Kathleen was standing beside a silver Mercedes with a REAL ESTATE FOR SALE sign emblazoned on the driver side door. Surely there were better ways of
advertising than wrecking a 450 SL. A sudden beeping interrupted my stare. Kathleen slipped back into her car to answer the mobile phone. There was much heated talking. Kathleen set her fine features into a frown.
"Listen," she said when she was back out of the car, "I've got a problem with an appointment from Denver showing up early. How about if I just give you the key and come back to finish showing you the house in about half an hour?" She smiled hopefully, and I blessed dear old Marla.
I knew that Kathleen knew she would get her commission as long as she showed me the house at some point, so I smiled back and nodded, seeing as how I had no intention of ever being the supplier of the commission.
"Oh," she said over the roar of the Mercedes, "one more thing. I told that aunt I'd do a change-of-address form for Laura but things have been so crazy." She rolled her eyes as if this explained everything. "Anyway. I've been taking the mail in and putting it on the kitchen table when I show the house. Take it for me this time, will you?" she hollered.

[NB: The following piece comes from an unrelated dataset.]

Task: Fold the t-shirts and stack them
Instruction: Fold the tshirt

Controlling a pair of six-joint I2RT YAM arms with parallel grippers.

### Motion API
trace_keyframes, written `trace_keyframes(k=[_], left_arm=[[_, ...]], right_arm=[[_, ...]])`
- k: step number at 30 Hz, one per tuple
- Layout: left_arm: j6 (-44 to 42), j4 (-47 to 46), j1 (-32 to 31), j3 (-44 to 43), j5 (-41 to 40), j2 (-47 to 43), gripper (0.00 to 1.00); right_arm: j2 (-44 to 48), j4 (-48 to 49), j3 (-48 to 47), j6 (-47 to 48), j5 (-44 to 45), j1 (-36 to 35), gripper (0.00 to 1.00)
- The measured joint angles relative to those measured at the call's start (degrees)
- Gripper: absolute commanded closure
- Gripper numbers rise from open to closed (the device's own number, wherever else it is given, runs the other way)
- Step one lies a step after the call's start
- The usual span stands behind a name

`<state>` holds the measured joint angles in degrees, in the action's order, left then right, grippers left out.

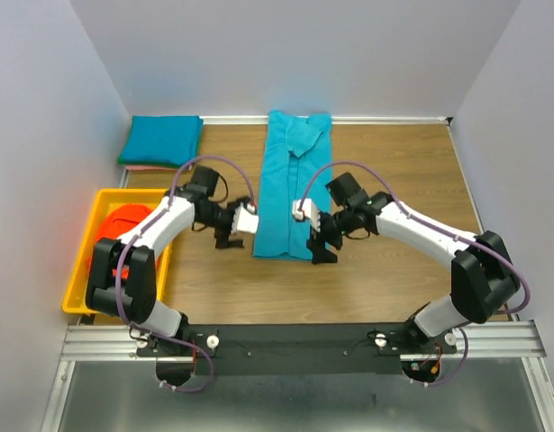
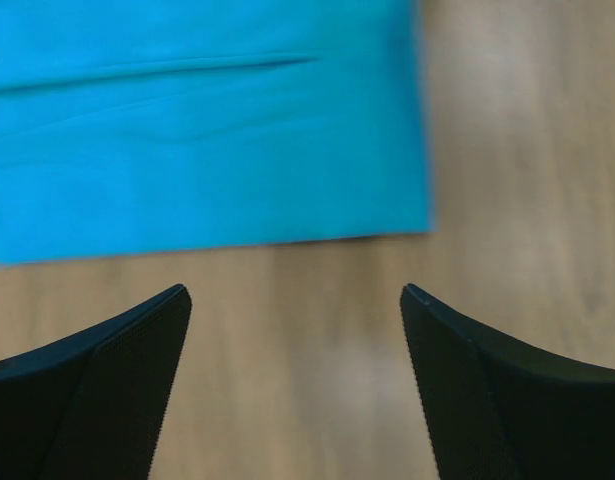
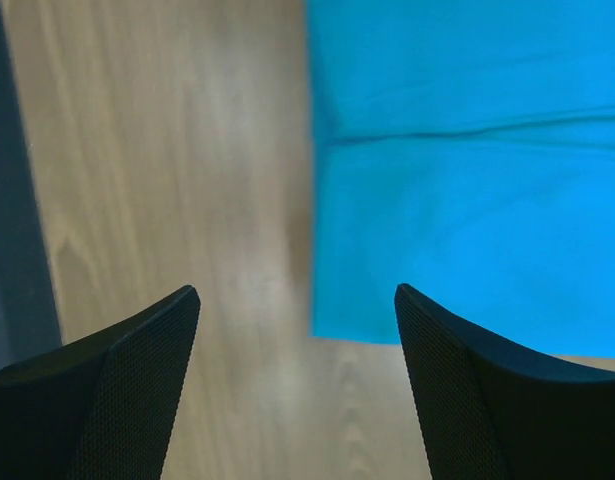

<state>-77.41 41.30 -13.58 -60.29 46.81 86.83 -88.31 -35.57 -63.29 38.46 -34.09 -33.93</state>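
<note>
A teal-blue t-shirt [image 1: 290, 184], folded into a long narrow strip, lies on the table's middle, running from the back wall toward me. My left gripper [image 1: 230, 236] is open and empty beside the strip's near left corner; the shirt [image 2: 197, 130] fills the top of the left wrist view. My right gripper [image 1: 323, 247] is open and empty beside the near right corner; the shirt [image 3: 467, 170] shows at the upper right of the right wrist view. A folded teal t-shirt [image 1: 161, 139] lies at the back left. An orange-red t-shirt [image 1: 123, 225] lies in the yellow tray [image 1: 81, 288].
The yellow tray stands at the left edge beside the left arm. Grey walls close the table on the left, back and right. A metal rail [image 1: 304, 337] carries both arm bases at the near edge.
</note>
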Motion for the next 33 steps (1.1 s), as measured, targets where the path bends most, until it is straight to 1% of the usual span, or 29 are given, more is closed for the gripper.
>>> trace_keyframes(k=[1, 2, 4, 6, 7, 9, 15, 19, 21, 24, 25, 29, 33], left_arm=[[-2.4, 0.2, -1.0, 2.9, -0.4, -0.9, 0.17], [-4.0, 0.5, -2.6, 6.2, -1.3, -2.0, 0.23], [-6.4, 0.4, -6.0, 10.8, -2.3, -4.6, 0.28], [-6.9, -1.1, -8.1, 13.5, -3.2, -5.9, 0.36], [-6.9, -2.4, -8.8, 14.3, -3.7, -5.9, 0.39], [-6.3, -4.6, -9.6, 15.3, -5.0, -5.3, 0.41], [-2.7, -10.5, -11.0, 15.3, -7.0, -2.1, 0.41], [-0.8, -12.7, -12.0, 15.0, -7.7, -0.5, 0.44], [-0.1, -13.6, -12.4, 14.7, -8.1, 0.5, 0.49], [0.7, -14.3, -12.9, 14.0, -9.0, 2.2, 0.54], [0.7, -14.4, -13.1, 13.9, -9.4, 2.7, 0.56], [0.7, -14.4, -13.4, 13.2, -10.2, 3.8, 0.62], [0.7, -14.0, -13.7, 11.7, -10.4, 5.4, 0.73]], right_arm=[[0.9, 0.5, 2.7, 0.9, 0.5, -1.4, 0.27], [1.9, 1.2, 5.5, 1.8, 1.0, -2.4, 0.30], [2.5, 3.0, 8.9, 3.2, 2.4, -3.3, 0.35], [2.4, 5.2, 10.7, 4.3, 3.7, -3.7, 0.39], [2.1, 6.3, 11.5, 5.1, 4.5, -3.8, 0.42], [1.6, 8.1, 12.1, 6.0, 5.4, -3.9, 0.43], [-0.7, 12.5, 14.0, 8.0, 7.1, -4.7, 0.47], [-1.9, 13.7, 14.8, 8.7, 7.9, -5.0, 0.48], [-2.3, 14.8, 15.7, 9.2, 8.4, -5.1, 0.48], [-2.8, 16.0, 16.2, 9.5, 8.8, -5.1, 0.54], [-3.0, 16.6, 16.2, 9.5, 8.9, -5.1, 0.58], [-3.5, 18.6, 16.2, 9.6, 9.0, -5.1, 0.63], [-3.5, 20.6, 17.0, 9.9, 9.2, -5.1, 0.71]])
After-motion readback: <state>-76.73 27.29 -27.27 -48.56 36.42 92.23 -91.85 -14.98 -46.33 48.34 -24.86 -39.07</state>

I nodded as she gunned her engine away. Would I? You bet.
A breeze lifted the black smoke from the Mercedes' tailpipe and dispersed it into a stand of chokecherry bushes heavy with scarlet berries. Once the car was gone the wind was the only noise. It whispered and sighed through the pines and spruces and aspens of the hilly neighborhood. I put the house key into my pocket and walked over to Laura's rural delivery mailbox, the only kind we have in Aspen Meadow besides those at the post office. It creaked open after I pulled on the rusty cover. Inside was a small assortment of bills and ads. No letters.

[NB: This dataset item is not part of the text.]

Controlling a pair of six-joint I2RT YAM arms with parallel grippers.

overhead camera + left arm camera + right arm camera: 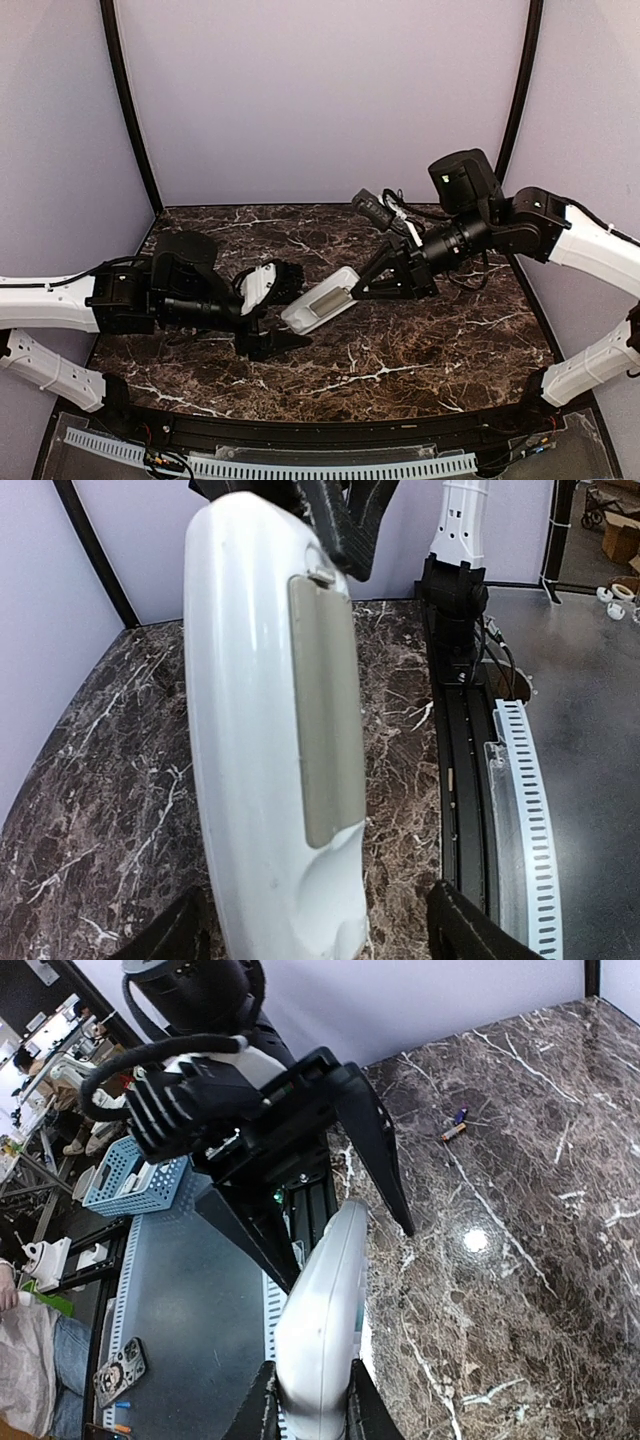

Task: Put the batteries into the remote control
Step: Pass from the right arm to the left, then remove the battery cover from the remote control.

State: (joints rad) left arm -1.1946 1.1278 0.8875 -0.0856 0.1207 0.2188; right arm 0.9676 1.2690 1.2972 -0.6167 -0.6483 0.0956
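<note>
- Remote control [322, 302] hangs in the air over the middle of the big dark marbled worktop [420, 340]. It is tilted, with its back facing up.
- Right gripper [362, 288] reaches in from the far right. Its fingers [262, 1410] are pinching the far-right end of the remote control.
- Left gripper [290, 312] reaches in from the left. Its fingers [165, 935] are spread wide, one on each side of the remote control's near-left end. I cannot tell if they touch it.
- Flat grey cover [325, 710] lies in the white back of the remote control.
- Small orange battery [452, 1130] lies on the worktop, well apart from the remote control.
</note>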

I looked through the bills. Here were people who thought Laura was still alive. Public Service of Colorado, a dentist whose name I did not recognize, a doctor whose name I did. I put the mail into my purse.

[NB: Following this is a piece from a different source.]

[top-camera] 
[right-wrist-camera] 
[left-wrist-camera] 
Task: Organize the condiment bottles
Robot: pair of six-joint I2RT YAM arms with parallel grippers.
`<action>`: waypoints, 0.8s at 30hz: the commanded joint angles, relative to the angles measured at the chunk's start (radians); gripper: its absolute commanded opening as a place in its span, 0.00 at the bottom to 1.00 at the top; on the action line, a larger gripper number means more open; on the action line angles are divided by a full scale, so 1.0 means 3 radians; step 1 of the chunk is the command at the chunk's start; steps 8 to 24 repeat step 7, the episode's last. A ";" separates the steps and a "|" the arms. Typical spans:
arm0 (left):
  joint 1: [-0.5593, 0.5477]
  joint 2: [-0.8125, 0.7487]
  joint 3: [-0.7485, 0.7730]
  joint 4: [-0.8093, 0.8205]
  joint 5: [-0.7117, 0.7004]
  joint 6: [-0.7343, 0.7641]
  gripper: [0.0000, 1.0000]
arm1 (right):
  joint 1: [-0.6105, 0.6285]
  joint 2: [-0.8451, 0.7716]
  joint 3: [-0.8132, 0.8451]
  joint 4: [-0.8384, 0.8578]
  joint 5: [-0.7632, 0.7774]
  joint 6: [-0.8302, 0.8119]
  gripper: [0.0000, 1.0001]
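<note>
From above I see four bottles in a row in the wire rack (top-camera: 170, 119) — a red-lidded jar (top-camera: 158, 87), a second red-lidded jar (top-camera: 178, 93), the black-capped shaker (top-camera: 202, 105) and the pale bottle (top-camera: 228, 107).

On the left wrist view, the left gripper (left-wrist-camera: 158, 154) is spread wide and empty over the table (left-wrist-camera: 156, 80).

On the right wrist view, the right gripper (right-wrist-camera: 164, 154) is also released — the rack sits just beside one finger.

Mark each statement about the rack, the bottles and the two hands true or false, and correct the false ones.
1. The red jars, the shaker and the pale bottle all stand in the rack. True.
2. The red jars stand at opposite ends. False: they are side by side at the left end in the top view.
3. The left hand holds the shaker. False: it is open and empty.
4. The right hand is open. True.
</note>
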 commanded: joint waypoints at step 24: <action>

As I started down the sloping driveway to Laura's house, the wind kicked up again and sanded my eyes with dirt. Dread, sudden and unexpected, throttled me. I stopped and stared at the small house with its green-stained paneling and redwood deck.
The wind stopped. Everything was very still. I pursed my lips and braced myself, then trotted the rest of the way down the driveway. After all, I wasn't the first Goldilocks to go into an empty house. But at the open garage I came up short again. Had this car been here before? It was familiar.
Then I remembered: it was Laura's blue Volvo, which I had seen many times in the elementary school parking lot. It called attention to itself via its blaring bumper stickers: WOMEN MAKE GRFAT LEADERS, YOU'RE FOLLOWING ONE and HAVE YOU HUGGED YOUR TEACHER TODAY? and EASY DOES IT.
I did not know where the car had been the day of the funeral, but someone had put it back now.
I stepped around it carefully. There were some nicks in the flat blue paint, and the wheels sported a set of new, but muddy, radials. I did not know what I was looking for, except that it did seem odd that someone who wanted to kill herself would prepare for winter with the purchase of new tires. The doors were unlocked, but there was a decal on the window that read This Car Protected by Ungo. I had had one of those alarms installed in the van, just in case a guest at a catered function tried to filch a few dozen filets. On the side window I saw the small piece of plastic with its wire lead. If a thief tried to jam his way in through the window when the car was locked, his eardrums would never survive.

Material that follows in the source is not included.